I'm running Tensorflow Object Detection API to train my own detector using the object_detection/train.py script, found here. The problem is that I'm getting CUDA_ERROR_OUT_OF_MEMORY constantly.

I found some suggestions to reduce the batch size so the trainer consumes less memory, but I reduced from 16 to 4 and I'm still getting the same error. The difference is that when using batch_size=16, the error was thrown in step ~18 and now it is been thrown in step ~70. EDIT: setting batch_size=1 didn't solve the problem, as I still got the error at step ~2700.

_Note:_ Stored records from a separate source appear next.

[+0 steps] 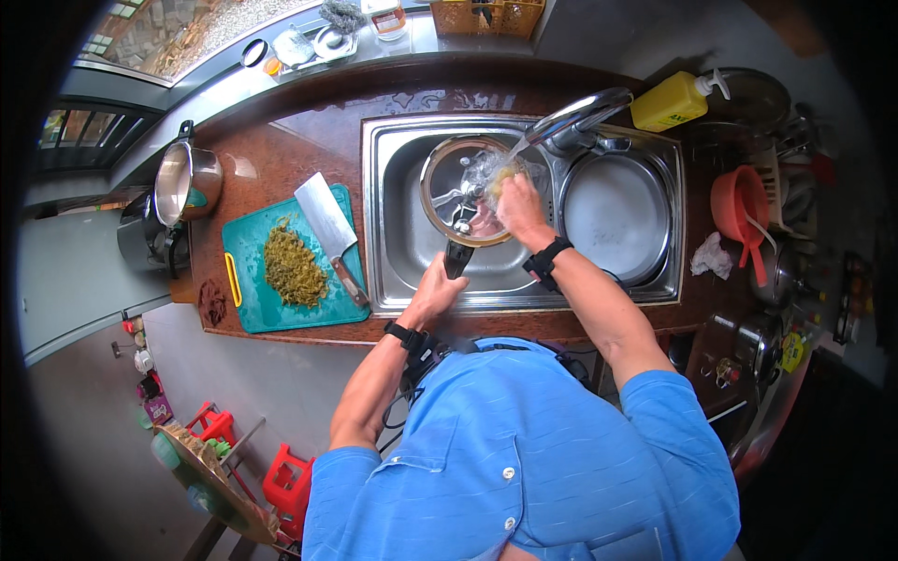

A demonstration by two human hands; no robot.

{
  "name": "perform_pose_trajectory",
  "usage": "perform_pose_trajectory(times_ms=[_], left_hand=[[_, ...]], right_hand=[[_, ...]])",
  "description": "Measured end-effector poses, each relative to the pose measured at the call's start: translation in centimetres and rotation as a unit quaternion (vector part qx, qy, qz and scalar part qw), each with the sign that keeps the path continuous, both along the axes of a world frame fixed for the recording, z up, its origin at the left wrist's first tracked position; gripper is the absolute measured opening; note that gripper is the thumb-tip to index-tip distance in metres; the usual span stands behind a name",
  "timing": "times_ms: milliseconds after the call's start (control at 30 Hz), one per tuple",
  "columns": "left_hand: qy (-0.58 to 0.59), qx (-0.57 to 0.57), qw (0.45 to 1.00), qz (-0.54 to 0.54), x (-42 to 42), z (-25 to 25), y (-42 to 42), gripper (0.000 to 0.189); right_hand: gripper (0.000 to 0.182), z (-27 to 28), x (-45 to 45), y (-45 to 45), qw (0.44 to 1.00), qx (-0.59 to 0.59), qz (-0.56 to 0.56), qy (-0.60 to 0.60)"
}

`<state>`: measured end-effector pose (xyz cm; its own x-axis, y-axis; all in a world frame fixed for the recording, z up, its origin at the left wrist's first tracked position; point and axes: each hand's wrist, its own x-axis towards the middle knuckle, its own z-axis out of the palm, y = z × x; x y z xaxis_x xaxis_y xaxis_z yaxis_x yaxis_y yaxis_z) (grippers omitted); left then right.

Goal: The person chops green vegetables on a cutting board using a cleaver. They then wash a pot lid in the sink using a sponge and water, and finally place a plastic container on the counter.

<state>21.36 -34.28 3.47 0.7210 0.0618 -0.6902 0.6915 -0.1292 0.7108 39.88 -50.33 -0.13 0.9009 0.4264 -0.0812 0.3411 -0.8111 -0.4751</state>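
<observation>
Over the left sink basin (407,259), my left hand (436,289) grips the black handle of a shiny metal pan (449,184). My right hand (520,205) is at the pan's right side, its fingers curled on a soft yellowish wad (506,174), partly hidden and too blurred to name surely. Water runs from the chrome faucet (579,116) onto the wad and into the pan, splashing there. Pinkish reflections show on the pan's inner wall.
A large round metal pan (616,217) fills the right basin. Left of the sink, a cleaver (327,217) and chopped greens (293,266) lie on a green cutting board (252,319). A yellow pump bottle (670,102) stands behind; a red plastic dipper (736,200) is at right.
</observation>
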Motion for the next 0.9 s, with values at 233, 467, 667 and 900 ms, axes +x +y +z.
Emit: perform_pose_trajectory(times_ms=[233, 467, 667, 900], left_hand=[[-0.031, -0.046, 0.998, 0.031, -0.5, -0.1, -0.1, 0.039], [-0.018, -0.081, 0.996, 0.02, -1.4, 0.6, -0.1, 0.042], [-0.025, -0.072, 0.997, 0.014, -0.4, 1.2, -0.7, 0.039], [-0.029, -0.066, 0.997, 0.029, -0.6, 1.1, -0.5, 0.039]], right_hand=[[0.023, 2.2, -2.8, 0.9, 0.991, 0.024, 0.114, 0.059], [0.022, 2.7, 3.2, -0.4, 0.996, -0.046, -0.066, 0.042], [0.012, -0.5, 2.8, 0.6, 0.986, 0.117, 0.073, -0.1], [0.022, 2.6, -1.7, 0.9, 0.993, -0.027, 0.061, 0.1]])
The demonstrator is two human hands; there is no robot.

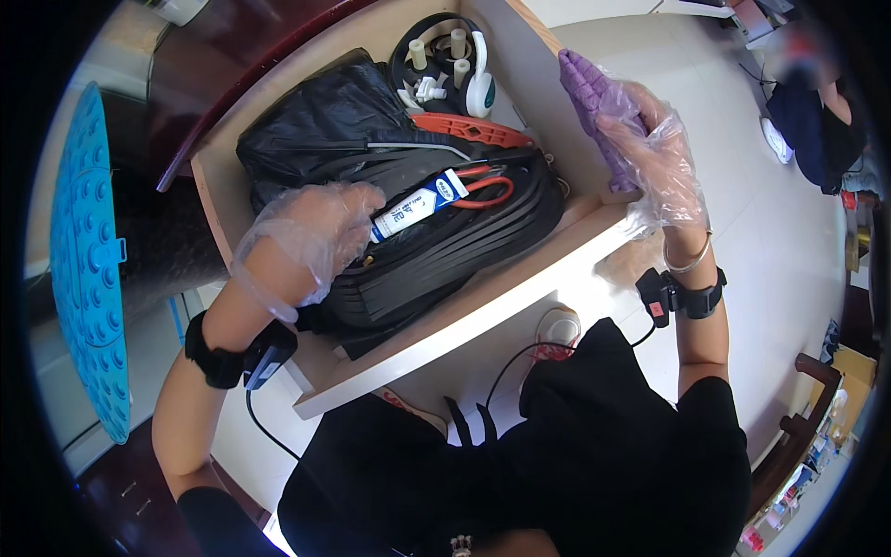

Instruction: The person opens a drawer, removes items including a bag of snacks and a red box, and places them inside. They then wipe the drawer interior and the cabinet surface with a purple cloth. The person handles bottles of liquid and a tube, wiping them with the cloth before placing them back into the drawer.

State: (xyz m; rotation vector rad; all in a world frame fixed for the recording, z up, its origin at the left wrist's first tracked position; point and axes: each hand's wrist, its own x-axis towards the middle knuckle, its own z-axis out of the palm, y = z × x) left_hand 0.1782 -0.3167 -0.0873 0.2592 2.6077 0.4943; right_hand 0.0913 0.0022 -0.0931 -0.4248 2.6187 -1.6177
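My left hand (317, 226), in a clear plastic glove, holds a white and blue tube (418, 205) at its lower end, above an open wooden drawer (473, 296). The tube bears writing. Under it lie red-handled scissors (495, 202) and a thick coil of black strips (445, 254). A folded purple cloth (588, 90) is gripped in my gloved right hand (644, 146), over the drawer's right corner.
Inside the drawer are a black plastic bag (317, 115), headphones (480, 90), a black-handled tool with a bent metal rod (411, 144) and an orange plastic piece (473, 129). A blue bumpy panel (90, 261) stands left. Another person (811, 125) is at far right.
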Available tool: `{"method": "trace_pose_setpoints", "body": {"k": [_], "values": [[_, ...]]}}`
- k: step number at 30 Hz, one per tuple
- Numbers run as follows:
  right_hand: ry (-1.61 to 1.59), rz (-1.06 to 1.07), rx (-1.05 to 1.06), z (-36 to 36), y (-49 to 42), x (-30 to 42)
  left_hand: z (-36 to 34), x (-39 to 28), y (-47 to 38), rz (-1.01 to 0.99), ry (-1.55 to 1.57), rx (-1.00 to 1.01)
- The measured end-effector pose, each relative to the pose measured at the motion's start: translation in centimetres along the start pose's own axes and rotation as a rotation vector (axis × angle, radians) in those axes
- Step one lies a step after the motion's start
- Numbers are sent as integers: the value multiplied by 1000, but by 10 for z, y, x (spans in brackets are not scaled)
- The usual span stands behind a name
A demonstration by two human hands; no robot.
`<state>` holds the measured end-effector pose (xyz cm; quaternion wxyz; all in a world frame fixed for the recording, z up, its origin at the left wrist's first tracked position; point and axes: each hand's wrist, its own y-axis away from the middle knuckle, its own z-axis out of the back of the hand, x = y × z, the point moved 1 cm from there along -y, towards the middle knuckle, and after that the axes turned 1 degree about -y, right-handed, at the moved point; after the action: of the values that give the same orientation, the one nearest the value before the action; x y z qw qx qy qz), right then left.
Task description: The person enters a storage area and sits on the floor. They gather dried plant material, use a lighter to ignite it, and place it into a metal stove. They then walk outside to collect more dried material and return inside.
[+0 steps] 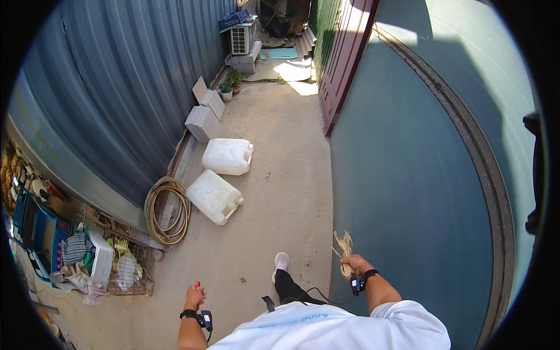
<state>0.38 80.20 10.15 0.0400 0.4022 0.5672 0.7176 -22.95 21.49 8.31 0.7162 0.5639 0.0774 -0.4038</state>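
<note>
My left hand (195,295) is closed around a small red object (197,284); only its tip shows above the fist, so I cannot tell what it is. In my right hand (358,264) is a bundle of dry, pale plant fibre (344,245), perhaps corn husk, held beside the blue-green wall (402,210). Both wrists carry a black strap with a small device on it. One foot in a light shoe (281,261) is forward on the concrete floor (288,192). Ahead of me two white plastic jerrycans (227,156) lie on their sides, the nearer jerrycan (214,197) tilted.
A coiled hose (153,214) leans by the corrugated metal wall (127,87). At left are a wire cage (130,273), a white foam box (101,258) and a blue cart (43,236). Farther on are stacked tiles (203,124), potted plants (232,81), an air-conditioner unit (242,40) and a maroon door (348,57).
</note>
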Motion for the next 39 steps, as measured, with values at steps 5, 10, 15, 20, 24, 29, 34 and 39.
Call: {"method": "trace_pose_setpoints", "body": {"k": [5, 10, 15, 20, 24, 29, 34, 39], "values": [[49, -43, -117, 12, -64, 82, -39, -122, -74, 20, 24, -29], [-20, -44, -66, 10, -140, 200, -56, -179, -131, 183, 55, -36], [-15, 17, -60, 1, -230, 321, -69, -243, -248, 267, 86, -93], [-29, -37, -166, 2, -282, 420, -99, -405, -371, 233, 5, -98], [-29, -140, -190, 7, -307, 494, -162, -626, -438, 2, -131, 49], [-116, -193, -128, 2, -389, 590, -256, -890, -504, -393, -199, 124], [-26, -238, -90, -1, -495, 738, -299, -1015, -562, -334, -228, 100], [-1, -114, -9, -12, -585, 922, -288, -1043, -623, 42, -168, 9]]}}
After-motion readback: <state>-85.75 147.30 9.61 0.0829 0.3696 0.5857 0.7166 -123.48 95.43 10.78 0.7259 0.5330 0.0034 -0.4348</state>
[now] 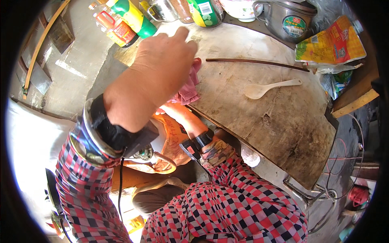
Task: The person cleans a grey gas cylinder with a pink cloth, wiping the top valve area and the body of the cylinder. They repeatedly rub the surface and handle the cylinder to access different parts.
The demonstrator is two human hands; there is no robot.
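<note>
My left hand (161,65) is raised over the near left part of the table, its fingers curled. A pink cloth (189,88) hangs out from under it, and a fingertip shows at the cloth's upper edge. Below the cloth, beside the table's edge, is my right hand (170,110), partly hidden behind my left forearm, so its grip does not show. Under it is an orange bag (174,145) bearing writing. On the worn sheet covering the table (243,118) lie a white spoon (267,88) and a single dark chopstick (258,62).
Along the back stand a sauce bottle with a red handle (117,27), a green bottle (205,13), a metal mug (162,12), a bowl (240,12) and a lidded steel pot (288,21). A spouted pouch (331,45) lies at right. Flat blades (39,76) sit behind a bamboo strip at left.
</note>
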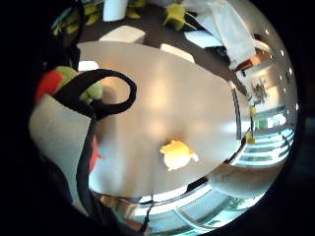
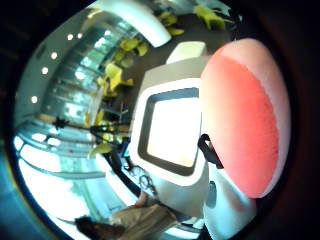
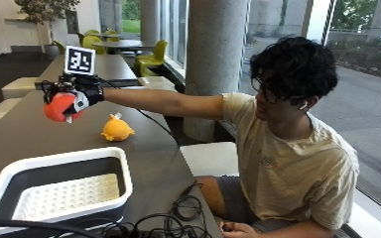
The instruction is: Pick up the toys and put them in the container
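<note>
Sitting at the left, near the table edge, is the white-rimmed container; above and beyond it the gloved right hand holds a red toy in the air, fingers curled round it, and a yellow toy lies on the tabletop just to the right.

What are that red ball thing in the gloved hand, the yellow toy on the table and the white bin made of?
The red toy looks like soft plush: its surface shows a fuzzy, matte nap in the thumb-side palm view. The yellow toy also seems plush, with a rounded, matte body, though detail is faint. The container looks like hard moulded plastic: smooth white rim, dark walls, perforated white floor. The right hand holds the red toy.
</note>
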Demonstrator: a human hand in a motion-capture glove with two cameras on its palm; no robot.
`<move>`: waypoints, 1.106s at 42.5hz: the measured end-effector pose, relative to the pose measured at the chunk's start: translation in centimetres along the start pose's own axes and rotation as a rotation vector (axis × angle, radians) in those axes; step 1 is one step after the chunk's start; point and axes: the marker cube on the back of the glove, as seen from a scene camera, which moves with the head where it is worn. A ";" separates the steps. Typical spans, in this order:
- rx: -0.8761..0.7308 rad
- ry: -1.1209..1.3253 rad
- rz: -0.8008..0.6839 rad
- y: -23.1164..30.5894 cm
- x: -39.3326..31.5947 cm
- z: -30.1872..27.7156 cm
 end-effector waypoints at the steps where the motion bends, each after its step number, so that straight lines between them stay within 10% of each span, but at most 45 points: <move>1: -0.002 0.011 -0.023 -0.3 -2.0 0.1; 17: -0.205 0.041 -0.243 -1.2 -19.0 6.8; 47: -0.183 0.157 -0.177 3.7 -13.1 2.9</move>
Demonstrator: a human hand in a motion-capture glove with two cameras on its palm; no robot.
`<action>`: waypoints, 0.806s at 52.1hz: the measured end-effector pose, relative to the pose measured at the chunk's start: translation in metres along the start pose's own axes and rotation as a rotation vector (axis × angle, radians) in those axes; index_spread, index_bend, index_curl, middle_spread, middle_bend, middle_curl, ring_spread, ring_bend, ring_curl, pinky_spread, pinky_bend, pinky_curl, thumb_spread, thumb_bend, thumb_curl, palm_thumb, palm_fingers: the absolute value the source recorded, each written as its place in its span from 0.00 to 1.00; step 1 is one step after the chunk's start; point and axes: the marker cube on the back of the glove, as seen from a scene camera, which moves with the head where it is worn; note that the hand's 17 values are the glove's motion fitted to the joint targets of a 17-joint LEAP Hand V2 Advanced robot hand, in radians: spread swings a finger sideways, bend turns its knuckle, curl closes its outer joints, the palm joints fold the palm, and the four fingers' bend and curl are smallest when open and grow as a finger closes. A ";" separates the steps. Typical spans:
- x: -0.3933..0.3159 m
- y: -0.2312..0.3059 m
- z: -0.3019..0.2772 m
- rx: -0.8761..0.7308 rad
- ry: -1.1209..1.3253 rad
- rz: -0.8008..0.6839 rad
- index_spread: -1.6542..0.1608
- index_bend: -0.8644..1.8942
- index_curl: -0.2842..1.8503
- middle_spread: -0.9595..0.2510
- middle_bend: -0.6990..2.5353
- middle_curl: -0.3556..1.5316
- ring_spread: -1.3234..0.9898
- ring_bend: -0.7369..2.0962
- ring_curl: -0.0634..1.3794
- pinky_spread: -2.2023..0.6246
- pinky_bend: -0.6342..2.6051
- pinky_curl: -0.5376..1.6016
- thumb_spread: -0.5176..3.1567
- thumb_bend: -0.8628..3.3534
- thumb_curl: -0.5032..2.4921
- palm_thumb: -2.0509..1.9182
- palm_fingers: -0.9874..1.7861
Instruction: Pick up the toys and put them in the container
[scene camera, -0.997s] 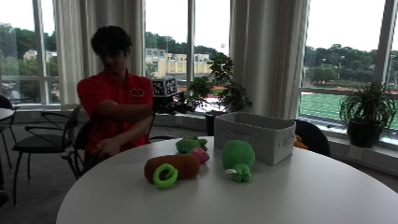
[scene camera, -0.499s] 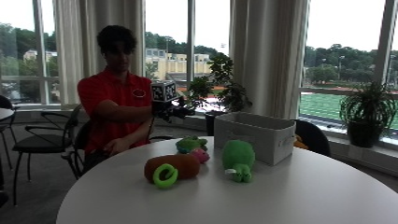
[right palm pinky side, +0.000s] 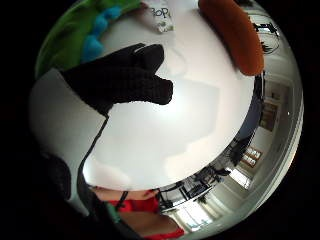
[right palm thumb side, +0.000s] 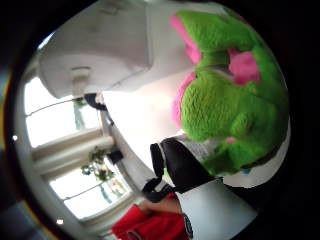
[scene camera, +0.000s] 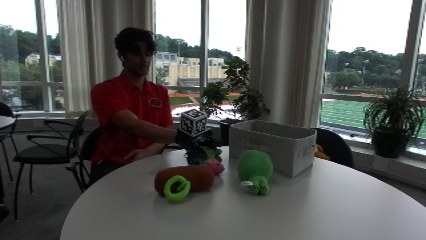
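Reach is the step in hand: my gloved hand (scene camera: 197, 145) is out over the white table (scene camera: 319, 210), right above the green-and-pink toy (scene camera: 214, 165) that lies behind the brown toy (scene camera: 186, 179). In the thumb-side palm view that green-and-pink toy (right palm thumb side: 230, 95) fills much of the picture, so my palm is close to it, but I would not call it held. In the little-finger-side view my gloved fingers (right palm pinky side: 130, 80) stick out fairly straight over bare tabletop, curled round nothing, with the brown toy (right palm pinky side: 235, 35) off to one side and a green-and-blue plush edge (right palm pinky side: 85, 35) near the fingertips. So my hand is open and has hold of nothing.

All three toys lie on the table: the brown one with its green ring nearest the camera, the green-and-pink one just behind it, and the plain green toy (scene camera: 255, 170) just beside the container (scene camera: 273, 145). The container stands at the far side of the table, near the toys; I cannot see into it.

By my judgement nothing is put away yet. Next I need to lower onto the green-and-pink toy, close round its soft body, lift it clear of the brown one, and carry it over the container's rim.
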 end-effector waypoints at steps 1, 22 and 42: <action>0.001 -0.004 0.003 -0.014 0.016 0.008 0.71 0.35 0.24 0.78 0.24 0.26 0.58 0.31 0.13 0.82 0.63 0.48 0.43 0.20 0.26 0.52 0.24; 0.010 -0.030 0.004 0.037 0.057 0.082 0.69 0.39 0.23 0.68 0.34 0.32 0.58 0.36 0.17 0.72 0.56 0.43 0.46 0.21 0.28 0.56 0.42; 0.018 -0.027 -0.008 0.267 0.079 -0.027 0.68 0.48 0.31 0.49 0.42 0.41 0.40 0.41 0.23 0.63 0.52 0.42 0.39 0.26 0.37 0.70 0.68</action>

What can I do to make it run smoothly until I stop the training proccess? I don't really need to get a fast training.

EDIT: I'm currently using a GTX 750 Ti 2GB for this. The GPU is not being used for anything else than training and providing monitor image. Currently, I'm using only 80 images for training and 20 images for evaluation.

Solution

Found the solution for my problem. The batch_size was not the problem, but a higher batch_size made the training memory consumption increase faster, because I was using the config.gpu_options.allow_growth = True configuration. This setting allows Tensorflow to increase memory consumption when needed and tries to use until 100% of GPU memory.

The problem was that I was running the eval.py script at the same time (as recommended in their tutorial) and it was using parte of the GPU memory. When the train.py script tried to use all 100%, the error was thrown.

I solved it by settings the maximum use percentage to 70% for the training proccess. It also solved the problem of stuttering while training. This may not be the optimum value for my GPU, but it is configurable using config.gpu_options.per_process_gpu_memory_fraction = 0.7 setting, for example.